One of the main concerns in Marfan syndrome is that the main blood vessel in the body, the aorta, can become stretched, enlarged and may tear (aortic dissection) or burst (aortic rupture). This can be very dangerous. People with Marfan syndrome may also develop leaking heart valves that can be heard by a doctor as a heart murmur. Enlargement of the aorta can also cause the aortic valve to become leaky (aortic regurgitation). The function of the aortic valve is to prevent blood from flowing back into the heart once it has been pumped out. Leakage of blood back into the heart can cause breathlessness. Leaking of the mitral valve can also be caused by Marfan syndrome. Constant leaking of the mitral valve causes the main pumping chamber to work harder and may again cause breathlessness sometimes with palpitations.
Not everyone with Marfan syndrome has all of these problems.
Diagnosis is made after a careful physical examination, particularly focusing on the three main systems involved:
- Skeleton (including the jaw).
Certain tests such as an Echocardiogram (an ECG is insufficient); chest and skeletal X-rays; and a careful eye examination using a slit lamp, are useful in making the diagnosis.
A genetic test can provide a definite diagnosis in at least 90% of cases.
What treatment is available?
The complications of Marfan syndrome can be corrected. The importance of diagnosis is to allow careful observation so that the life-threatening risks of aortic dissection or rupture can be avoided. Enlargement of the aorta usually occurs very slowly, so an ECHO once a year will identify patients with this problem. Tablets called beta-blockers can slow the enlargement down. If dangerous enlargement occurs then plans can be made for an operation to replace that part of the aorta. Mitral and/or aortic valve can be replaced or repaired during an operation if needed.

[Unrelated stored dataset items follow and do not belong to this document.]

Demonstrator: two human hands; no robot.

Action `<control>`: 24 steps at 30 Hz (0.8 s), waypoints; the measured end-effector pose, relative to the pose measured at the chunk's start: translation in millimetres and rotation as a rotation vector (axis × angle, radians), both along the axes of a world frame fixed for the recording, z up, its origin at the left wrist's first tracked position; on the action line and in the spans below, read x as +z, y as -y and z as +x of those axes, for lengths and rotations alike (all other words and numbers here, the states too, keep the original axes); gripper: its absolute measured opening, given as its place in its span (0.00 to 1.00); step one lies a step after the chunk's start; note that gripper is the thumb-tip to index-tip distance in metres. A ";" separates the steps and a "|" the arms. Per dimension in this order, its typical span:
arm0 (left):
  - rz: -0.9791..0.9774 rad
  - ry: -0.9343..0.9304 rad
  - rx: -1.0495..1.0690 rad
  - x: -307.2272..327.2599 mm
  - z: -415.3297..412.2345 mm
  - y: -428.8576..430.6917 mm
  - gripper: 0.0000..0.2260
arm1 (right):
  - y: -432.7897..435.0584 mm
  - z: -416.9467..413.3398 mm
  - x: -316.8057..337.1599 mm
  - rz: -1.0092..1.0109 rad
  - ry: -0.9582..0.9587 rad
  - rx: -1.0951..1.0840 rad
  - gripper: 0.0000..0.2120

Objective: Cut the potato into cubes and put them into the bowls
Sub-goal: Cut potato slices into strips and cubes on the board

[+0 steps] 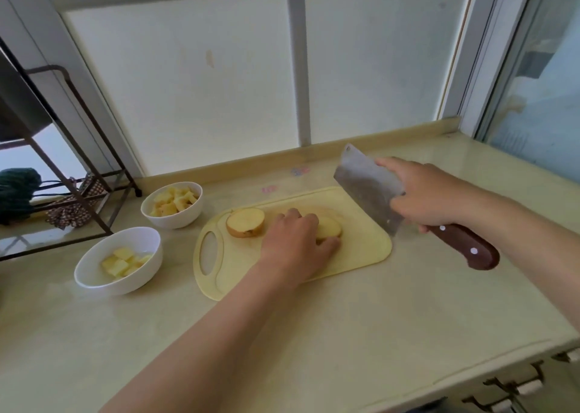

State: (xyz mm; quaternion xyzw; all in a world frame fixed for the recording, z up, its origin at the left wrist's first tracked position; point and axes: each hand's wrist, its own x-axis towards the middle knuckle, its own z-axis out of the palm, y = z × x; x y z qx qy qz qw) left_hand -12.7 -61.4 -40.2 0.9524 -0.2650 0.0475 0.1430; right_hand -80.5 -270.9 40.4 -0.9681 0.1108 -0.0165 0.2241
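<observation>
At centre frame a cut yellow potato piece [329,228] is being pinned to the pale plastic cutting board [361,249] by the left hand [293,236], fingers curled over it, seemingly for steadiness. A steel, wood-handled cleaver [367,189] is being gripped aloft by the right hand [423,196]. Another potato half [245,222] and two white bowls [94,274] holding cubes are lying leftward, unobstructed.

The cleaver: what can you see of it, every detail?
The cleaver has a broad rectangular blade of dull grey metal with a small hole near its far corner, and a dark brown, wood-like handle with two pale rivets. The right hand grips it where blade meets handle. It is tilted, edge down, over the right end of the cutting board, apart from the potato piece.
</observation>
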 end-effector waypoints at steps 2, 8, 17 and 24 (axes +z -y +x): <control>-0.087 -0.028 -0.104 0.1 6.7 -13.4 0.19 | -8.2 4.4 1.2 -0.076 -0.058 0.045 0.30; -0.167 0.023 -0.380 -5.0 18.9 -25.4 0.11 | -34.0 16.8 -5.5 -0.222 -0.156 0.125 0.12; -0.255 0.130 -0.465 -19.6 27.4 -26.1 0.09 | -37.5 18.3 -8.3 -0.188 -0.190 0.160 0.17; -0.237 0.159 -0.519 -20.6 25.6 -25.6 0.10 | -42.2 15.2 -13.2 -0.040 -0.233 0.115 0.22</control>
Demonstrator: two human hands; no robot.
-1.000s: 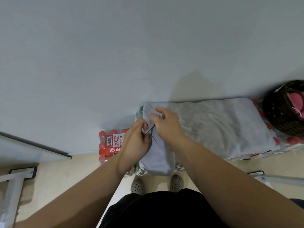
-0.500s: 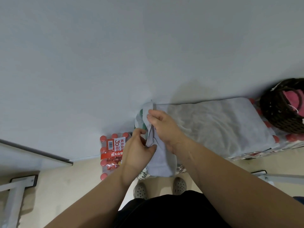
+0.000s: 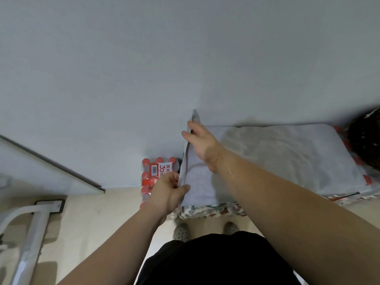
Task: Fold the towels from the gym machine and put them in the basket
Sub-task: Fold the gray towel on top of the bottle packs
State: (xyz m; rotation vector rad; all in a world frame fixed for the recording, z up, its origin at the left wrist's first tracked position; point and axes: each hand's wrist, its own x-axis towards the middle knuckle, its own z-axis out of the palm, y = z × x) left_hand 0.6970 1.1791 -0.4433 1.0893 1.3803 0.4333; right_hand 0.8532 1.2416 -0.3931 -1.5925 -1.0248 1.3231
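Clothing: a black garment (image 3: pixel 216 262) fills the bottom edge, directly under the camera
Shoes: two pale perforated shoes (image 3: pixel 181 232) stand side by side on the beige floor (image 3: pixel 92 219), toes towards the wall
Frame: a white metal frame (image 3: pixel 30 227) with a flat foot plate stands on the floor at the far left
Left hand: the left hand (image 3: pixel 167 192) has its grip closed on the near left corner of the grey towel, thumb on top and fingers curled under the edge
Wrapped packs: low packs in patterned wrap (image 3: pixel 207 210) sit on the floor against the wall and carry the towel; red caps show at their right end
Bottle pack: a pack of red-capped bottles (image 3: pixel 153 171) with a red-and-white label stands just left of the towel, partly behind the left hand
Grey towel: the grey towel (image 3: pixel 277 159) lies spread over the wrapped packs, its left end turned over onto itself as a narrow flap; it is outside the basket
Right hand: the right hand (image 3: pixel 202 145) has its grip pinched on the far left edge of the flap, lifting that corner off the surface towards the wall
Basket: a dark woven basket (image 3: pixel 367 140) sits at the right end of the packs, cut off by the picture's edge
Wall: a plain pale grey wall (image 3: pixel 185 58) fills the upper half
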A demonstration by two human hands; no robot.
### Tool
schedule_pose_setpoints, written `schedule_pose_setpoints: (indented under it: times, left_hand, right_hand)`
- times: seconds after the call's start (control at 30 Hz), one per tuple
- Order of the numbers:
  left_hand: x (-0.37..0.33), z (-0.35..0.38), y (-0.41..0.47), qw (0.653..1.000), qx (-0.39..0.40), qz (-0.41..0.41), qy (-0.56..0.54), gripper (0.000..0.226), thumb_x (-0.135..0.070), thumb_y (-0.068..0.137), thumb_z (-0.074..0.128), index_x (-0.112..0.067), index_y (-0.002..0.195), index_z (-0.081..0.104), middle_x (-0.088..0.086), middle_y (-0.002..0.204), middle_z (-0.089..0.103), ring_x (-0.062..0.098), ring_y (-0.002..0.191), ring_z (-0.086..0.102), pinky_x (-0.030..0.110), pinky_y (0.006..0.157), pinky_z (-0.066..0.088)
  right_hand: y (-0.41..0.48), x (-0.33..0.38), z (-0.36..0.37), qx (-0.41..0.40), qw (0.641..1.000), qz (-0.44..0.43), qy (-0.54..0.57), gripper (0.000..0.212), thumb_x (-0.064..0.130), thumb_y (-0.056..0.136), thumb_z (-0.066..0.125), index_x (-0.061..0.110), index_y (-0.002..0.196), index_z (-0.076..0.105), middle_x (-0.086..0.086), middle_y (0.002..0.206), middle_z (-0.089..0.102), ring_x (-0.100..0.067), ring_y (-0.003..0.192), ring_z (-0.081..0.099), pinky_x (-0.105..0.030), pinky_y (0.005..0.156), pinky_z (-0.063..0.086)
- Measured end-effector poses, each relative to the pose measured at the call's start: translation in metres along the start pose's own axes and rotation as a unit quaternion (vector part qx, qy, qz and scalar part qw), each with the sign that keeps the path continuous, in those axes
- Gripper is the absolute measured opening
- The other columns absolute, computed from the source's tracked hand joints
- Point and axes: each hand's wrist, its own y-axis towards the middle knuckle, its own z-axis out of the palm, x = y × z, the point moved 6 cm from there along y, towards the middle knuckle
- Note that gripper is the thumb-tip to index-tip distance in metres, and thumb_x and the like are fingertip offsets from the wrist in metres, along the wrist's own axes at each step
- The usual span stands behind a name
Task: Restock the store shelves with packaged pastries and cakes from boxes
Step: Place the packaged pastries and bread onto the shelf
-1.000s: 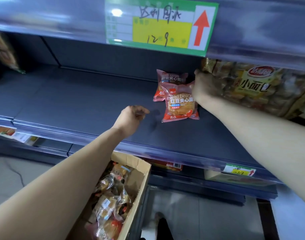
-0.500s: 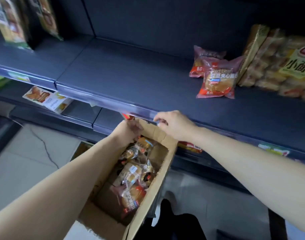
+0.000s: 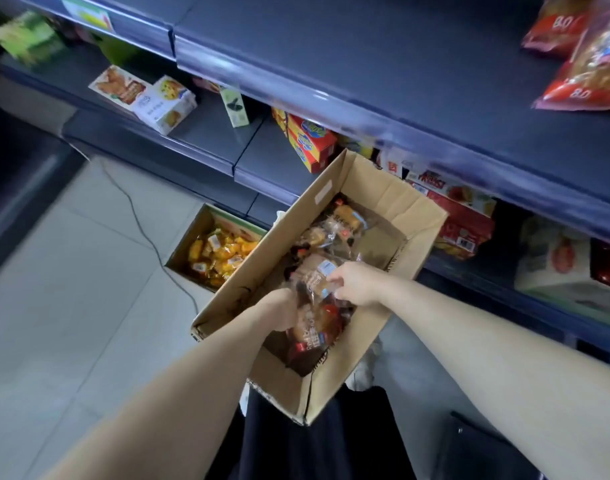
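While both my hands reach into the cardboard box [image 3: 376,188] below the shelf [image 3: 365,64], my left hand [image 3: 279,308] grips a red pastry packet [image 3: 314,332] and my right hand [image 3: 357,284] pinches another packet [image 3: 317,273]; two packets [image 3: 583,53] lie shelved.

both hands are down inside an open cardboard box [image 3: 376,188] of wrapped pastries: the left hand [image 3: 279,308] is closed on a red bean bun packet [image 3: 314,330] near the box's near end, and the right hand [image 3: 357,284] pinches the edge of a clear-wrapped pastry packet [image 3: 317,271] just beyond it. the box sits below the front edge of a dark shelf [image 3: 365,64], where two red bun packets [image 3: 580,74] lie at the far right. a second box of yellow snacks [image 3: 217,251] stands on the floor to the left.
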Motion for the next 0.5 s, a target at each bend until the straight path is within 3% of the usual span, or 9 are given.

Eye, mouth and skeleton problems are not life-threatening and each problem can be corrected if necessary.
There are only four rare complications requiring emergency care:
- Tear of the aorta – this may cause severe chest and/or back pain and even a collapse.

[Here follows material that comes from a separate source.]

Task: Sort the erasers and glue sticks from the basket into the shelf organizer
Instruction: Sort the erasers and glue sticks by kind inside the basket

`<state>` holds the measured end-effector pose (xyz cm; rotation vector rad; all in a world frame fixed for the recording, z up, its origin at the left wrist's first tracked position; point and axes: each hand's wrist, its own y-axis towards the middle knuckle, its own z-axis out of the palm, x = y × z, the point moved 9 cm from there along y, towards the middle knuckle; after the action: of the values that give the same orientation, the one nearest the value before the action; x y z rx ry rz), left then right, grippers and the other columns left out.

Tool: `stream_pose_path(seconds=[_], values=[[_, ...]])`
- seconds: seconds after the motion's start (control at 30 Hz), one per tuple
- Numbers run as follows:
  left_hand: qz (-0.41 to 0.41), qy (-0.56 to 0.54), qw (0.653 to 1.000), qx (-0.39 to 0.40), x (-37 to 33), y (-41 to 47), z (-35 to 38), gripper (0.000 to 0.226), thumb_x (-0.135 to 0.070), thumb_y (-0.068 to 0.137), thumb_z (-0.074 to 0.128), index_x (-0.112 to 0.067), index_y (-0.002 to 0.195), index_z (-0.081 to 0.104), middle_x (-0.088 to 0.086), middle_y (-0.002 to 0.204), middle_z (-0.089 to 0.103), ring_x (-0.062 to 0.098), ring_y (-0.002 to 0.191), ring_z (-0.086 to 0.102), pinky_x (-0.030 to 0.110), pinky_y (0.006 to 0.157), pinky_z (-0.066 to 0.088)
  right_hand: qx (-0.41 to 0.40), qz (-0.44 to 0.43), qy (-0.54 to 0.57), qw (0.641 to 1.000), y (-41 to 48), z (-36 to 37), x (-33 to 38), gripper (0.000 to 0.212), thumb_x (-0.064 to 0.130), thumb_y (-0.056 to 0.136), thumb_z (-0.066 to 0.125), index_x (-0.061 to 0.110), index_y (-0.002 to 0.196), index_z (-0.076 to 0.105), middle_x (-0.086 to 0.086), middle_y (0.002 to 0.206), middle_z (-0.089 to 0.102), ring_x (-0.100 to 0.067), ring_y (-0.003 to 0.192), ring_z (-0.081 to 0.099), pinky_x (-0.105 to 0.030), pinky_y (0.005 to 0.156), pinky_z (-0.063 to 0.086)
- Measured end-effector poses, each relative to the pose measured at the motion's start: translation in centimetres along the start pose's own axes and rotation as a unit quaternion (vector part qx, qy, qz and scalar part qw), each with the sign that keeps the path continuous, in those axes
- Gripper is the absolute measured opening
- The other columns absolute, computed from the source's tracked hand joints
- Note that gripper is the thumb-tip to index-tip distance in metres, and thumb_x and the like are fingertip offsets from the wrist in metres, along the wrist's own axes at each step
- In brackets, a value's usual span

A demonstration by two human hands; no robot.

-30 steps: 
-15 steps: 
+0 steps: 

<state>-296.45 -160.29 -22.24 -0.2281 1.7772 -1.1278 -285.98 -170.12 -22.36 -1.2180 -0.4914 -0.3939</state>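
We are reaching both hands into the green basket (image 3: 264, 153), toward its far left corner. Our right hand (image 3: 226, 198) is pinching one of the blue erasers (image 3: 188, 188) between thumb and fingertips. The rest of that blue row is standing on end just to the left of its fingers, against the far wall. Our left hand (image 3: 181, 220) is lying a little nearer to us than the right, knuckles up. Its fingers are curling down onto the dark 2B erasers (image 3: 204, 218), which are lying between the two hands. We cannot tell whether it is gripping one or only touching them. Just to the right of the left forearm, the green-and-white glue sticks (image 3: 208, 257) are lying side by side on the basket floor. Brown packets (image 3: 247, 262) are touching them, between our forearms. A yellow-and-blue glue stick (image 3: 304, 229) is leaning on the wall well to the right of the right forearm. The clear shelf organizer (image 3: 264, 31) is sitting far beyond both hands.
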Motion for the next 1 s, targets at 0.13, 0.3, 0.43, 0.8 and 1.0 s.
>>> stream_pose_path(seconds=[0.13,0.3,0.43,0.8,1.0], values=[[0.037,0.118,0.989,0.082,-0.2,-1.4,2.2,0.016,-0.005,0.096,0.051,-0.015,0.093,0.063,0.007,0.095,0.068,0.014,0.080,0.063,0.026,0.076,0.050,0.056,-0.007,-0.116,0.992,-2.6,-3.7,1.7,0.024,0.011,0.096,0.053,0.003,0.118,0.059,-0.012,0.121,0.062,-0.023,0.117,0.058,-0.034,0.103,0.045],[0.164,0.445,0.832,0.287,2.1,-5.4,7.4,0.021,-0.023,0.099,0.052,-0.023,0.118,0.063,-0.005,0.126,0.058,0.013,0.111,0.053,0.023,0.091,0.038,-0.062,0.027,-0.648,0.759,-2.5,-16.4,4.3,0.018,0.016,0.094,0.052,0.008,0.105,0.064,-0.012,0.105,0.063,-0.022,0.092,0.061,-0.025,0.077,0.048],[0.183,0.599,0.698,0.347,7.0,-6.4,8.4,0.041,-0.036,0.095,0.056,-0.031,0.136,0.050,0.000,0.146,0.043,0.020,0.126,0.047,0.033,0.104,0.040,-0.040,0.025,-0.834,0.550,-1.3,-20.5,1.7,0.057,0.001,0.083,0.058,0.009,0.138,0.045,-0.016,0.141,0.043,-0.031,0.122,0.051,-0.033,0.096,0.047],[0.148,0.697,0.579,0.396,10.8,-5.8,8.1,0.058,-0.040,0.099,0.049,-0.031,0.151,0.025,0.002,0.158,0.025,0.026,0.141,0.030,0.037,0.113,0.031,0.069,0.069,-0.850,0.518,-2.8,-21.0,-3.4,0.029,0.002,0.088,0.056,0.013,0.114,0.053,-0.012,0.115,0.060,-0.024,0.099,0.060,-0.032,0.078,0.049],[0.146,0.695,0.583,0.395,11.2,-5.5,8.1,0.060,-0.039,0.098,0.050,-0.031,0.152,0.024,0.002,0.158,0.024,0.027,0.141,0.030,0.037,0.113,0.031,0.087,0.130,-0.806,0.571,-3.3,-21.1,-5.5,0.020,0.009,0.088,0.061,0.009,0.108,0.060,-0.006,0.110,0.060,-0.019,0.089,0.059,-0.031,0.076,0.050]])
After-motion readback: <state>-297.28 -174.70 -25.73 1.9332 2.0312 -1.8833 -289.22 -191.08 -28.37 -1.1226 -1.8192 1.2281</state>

- Collapse of lung – this may occur during periods of exertion and presents with severe breathlessness. You may become blue and complain of chest pain.
- Glaucoma – the lens problem may produce a sudden increase of pressure in the eye and cause acute eye pain.
- Dislocations – loose ligaments do not provide adequate support for joints, and can cause a joint to become separated, known as dislocation.